→ What you need to do
Please say how many lines in the entries below hold the string "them", with no other words.

(Material provided)

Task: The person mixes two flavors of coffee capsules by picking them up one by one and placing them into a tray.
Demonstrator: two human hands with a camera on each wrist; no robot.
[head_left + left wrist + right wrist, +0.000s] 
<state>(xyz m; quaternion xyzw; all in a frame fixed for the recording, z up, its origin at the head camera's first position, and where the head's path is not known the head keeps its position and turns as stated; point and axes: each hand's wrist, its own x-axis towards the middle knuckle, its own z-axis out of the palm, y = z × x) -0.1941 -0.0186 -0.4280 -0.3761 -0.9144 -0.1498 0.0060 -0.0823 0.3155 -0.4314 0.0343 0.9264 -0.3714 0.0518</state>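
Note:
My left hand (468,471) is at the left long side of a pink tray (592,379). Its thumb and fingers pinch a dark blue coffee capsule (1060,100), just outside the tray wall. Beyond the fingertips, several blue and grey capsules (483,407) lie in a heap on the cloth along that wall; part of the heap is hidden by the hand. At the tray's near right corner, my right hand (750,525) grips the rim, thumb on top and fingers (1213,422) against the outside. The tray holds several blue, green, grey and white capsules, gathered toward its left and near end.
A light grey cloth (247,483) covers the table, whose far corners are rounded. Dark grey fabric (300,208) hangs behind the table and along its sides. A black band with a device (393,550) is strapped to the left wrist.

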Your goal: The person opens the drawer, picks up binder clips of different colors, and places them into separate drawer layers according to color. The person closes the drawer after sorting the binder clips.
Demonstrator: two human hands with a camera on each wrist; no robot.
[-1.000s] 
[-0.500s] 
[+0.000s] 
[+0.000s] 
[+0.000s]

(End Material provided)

→ Result
2